_WHAT YOU NEED TO DO_
Only lines holding "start" are needed; copy each of them from the data below.

*** Opening PROVIDED MATERIAL ***

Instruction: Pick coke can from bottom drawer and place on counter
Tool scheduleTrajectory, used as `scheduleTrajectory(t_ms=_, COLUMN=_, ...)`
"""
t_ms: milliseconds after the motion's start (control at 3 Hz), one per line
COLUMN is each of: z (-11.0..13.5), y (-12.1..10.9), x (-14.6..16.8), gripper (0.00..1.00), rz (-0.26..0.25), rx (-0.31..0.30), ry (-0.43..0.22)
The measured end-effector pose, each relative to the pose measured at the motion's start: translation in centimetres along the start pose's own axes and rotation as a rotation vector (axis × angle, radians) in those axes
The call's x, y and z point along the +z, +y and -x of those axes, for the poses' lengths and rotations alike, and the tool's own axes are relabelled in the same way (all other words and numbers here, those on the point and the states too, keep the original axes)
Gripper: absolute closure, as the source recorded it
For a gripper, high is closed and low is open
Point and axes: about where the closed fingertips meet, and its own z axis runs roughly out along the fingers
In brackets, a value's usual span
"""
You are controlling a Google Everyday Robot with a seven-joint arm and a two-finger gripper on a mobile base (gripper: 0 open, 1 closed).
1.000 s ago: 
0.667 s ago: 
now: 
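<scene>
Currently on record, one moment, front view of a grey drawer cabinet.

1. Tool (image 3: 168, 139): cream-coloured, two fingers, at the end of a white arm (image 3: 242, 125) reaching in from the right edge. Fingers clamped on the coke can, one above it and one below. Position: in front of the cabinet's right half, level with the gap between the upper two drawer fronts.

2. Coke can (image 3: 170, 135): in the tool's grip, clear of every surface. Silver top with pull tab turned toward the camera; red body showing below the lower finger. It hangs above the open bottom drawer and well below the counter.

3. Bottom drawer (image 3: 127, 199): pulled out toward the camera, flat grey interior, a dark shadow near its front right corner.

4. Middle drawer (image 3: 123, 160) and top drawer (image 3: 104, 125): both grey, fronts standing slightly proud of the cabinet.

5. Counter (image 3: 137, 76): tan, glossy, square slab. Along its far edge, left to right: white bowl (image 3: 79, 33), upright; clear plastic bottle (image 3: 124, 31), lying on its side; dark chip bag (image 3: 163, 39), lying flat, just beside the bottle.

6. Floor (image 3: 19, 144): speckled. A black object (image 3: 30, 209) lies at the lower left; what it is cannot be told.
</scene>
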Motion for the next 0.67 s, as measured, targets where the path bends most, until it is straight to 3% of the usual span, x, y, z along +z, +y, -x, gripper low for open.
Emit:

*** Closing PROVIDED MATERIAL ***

_COMPLETED EXERCISE_
t_ms: milliseconds after the motion's start (control at 3 Hz), one per line
The measured end-effector pose, each relative to the pose measured at the motion's start: translation in centimetres along the start pose's own axes and rotation as a rotation vector (axis × angle, radians) in those axes

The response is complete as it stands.